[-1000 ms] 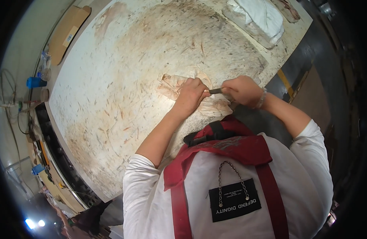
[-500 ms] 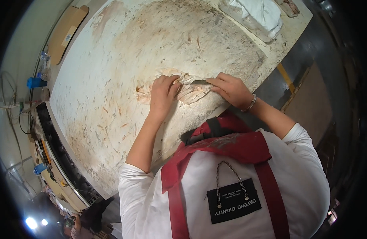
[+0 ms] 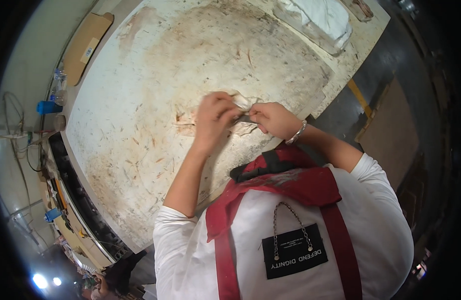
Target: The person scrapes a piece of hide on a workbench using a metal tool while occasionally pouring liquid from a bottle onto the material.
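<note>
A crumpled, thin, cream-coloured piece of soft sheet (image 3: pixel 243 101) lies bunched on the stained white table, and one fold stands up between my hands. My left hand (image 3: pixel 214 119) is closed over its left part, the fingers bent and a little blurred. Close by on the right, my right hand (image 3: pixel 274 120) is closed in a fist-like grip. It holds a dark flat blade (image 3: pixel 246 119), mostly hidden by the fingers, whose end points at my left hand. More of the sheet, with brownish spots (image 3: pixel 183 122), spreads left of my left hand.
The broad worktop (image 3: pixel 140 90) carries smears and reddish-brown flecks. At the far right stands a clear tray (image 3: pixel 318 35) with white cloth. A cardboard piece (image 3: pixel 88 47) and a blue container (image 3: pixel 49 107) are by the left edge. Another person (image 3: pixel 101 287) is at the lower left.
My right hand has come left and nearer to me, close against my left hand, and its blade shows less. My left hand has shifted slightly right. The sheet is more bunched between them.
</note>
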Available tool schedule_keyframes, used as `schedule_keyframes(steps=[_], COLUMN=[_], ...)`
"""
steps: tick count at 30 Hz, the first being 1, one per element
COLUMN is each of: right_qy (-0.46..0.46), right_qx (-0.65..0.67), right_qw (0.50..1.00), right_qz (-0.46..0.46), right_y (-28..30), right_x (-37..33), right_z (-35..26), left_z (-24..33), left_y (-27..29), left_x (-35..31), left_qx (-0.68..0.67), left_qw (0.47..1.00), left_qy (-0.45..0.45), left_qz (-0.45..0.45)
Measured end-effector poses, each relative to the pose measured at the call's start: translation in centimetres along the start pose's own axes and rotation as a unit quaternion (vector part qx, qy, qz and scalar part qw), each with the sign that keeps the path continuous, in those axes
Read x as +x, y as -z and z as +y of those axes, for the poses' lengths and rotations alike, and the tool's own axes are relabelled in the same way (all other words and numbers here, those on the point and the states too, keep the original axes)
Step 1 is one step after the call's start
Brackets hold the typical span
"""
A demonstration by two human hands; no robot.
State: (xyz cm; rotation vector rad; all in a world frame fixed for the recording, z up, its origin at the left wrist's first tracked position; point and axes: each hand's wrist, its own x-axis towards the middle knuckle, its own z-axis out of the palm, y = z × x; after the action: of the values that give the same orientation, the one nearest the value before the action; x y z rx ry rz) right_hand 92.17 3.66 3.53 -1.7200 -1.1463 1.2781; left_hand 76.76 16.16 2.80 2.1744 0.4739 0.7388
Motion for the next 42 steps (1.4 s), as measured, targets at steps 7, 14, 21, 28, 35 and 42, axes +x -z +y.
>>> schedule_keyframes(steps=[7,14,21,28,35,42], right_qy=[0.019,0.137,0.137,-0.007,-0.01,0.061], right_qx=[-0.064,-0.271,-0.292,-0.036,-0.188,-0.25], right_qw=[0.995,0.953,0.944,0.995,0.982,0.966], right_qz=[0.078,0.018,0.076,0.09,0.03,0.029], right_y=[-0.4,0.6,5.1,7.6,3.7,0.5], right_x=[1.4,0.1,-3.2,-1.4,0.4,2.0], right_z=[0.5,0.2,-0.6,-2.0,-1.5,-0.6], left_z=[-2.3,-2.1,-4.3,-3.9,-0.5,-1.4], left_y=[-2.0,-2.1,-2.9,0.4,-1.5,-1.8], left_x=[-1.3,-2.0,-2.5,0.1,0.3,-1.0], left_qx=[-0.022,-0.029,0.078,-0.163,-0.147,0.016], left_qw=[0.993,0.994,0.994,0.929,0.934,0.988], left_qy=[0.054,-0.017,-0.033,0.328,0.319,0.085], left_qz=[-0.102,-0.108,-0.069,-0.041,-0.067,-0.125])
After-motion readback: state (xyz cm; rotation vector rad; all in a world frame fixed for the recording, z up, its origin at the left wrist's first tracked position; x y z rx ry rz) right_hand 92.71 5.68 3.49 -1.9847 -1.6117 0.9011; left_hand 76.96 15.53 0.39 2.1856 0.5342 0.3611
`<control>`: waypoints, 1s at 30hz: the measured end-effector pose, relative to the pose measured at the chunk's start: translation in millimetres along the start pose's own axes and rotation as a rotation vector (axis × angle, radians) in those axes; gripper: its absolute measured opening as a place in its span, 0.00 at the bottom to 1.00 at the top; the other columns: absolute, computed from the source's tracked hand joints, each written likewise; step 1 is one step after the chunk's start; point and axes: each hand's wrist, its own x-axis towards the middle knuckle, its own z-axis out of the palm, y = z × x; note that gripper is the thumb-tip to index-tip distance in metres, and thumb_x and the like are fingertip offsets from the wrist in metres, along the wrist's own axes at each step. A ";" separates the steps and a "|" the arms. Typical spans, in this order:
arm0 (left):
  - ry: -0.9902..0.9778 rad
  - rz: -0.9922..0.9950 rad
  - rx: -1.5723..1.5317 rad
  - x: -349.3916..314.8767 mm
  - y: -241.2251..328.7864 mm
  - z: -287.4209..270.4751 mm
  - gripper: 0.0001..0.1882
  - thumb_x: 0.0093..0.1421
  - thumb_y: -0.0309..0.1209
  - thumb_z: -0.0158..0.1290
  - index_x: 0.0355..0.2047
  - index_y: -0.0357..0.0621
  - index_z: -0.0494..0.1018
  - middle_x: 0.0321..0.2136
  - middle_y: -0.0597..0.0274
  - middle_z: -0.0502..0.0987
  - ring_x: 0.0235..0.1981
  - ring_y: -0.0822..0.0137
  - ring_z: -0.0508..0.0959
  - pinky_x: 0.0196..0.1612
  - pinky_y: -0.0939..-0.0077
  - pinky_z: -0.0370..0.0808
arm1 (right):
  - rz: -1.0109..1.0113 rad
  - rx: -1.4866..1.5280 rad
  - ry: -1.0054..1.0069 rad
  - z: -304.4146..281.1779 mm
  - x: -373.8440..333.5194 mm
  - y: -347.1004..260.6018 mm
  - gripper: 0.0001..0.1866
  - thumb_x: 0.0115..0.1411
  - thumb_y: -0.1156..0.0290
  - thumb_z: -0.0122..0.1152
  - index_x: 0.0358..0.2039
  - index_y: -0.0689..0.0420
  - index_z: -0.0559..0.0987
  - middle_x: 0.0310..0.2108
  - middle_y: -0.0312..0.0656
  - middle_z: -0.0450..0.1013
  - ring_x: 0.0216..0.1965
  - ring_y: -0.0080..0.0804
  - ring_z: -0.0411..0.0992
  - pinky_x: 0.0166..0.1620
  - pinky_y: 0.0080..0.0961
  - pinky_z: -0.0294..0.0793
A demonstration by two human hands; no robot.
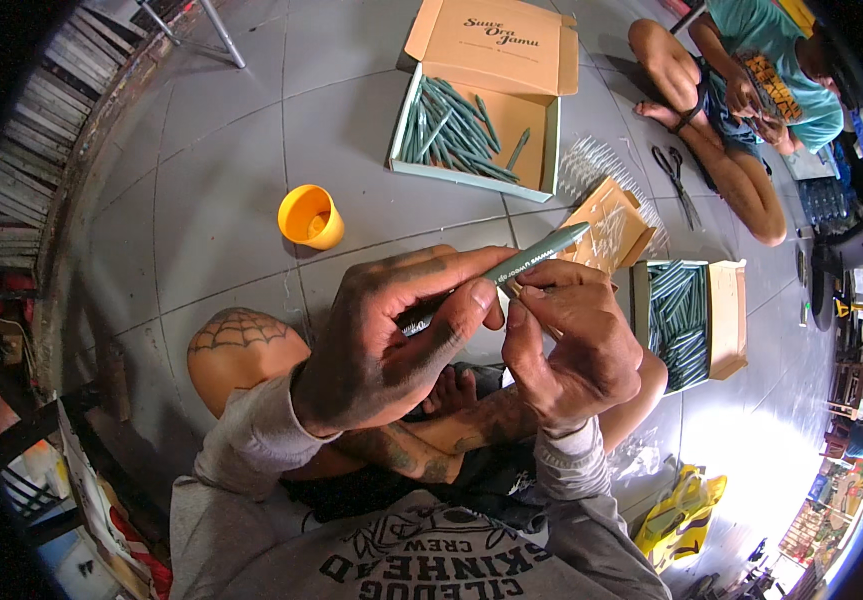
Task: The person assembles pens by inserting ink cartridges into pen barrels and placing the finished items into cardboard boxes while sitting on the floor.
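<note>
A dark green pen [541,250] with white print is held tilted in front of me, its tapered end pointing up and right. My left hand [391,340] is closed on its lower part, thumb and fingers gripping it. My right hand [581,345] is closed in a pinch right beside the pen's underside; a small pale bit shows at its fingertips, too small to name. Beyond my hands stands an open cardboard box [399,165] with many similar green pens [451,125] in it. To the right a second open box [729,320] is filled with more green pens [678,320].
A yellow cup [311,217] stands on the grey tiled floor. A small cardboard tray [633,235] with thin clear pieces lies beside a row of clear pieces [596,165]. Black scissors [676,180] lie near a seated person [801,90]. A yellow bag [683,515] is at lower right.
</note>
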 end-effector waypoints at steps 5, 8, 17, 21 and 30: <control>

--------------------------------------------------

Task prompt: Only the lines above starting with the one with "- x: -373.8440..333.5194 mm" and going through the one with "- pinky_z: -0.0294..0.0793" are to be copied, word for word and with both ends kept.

Written reply:
  - x: -373.8440..333.5194 mm
  - y: -347.1004..260.6018 mm
  - gripper: 0.0001..0.1866
  - thumb_x: 0.0115..0.1411
  - thumb_y: -0.1156..0.0290
  - thumb_z: -0.0122..0.1152
  - index_x: 0.0358..0.2039
  - index_y: -0.0689..0.0420
  - index_z: -0.0559..0.0987
  - middle_x: 0.0310..0.2108
  - middle_y: -0.0312..0.0656
  - middle_z: -0.0450..0.1013
  - ring_x: 0.0216..0.1965
  - ring_y: -0.0080..0.0804
  - ring_z: -0.0411..0.0992
  - pinky_x: 0.0166..0.1620
  - pinky_y: 0.0080..0.0961
  - pinky_z: -0.0294..0.0793

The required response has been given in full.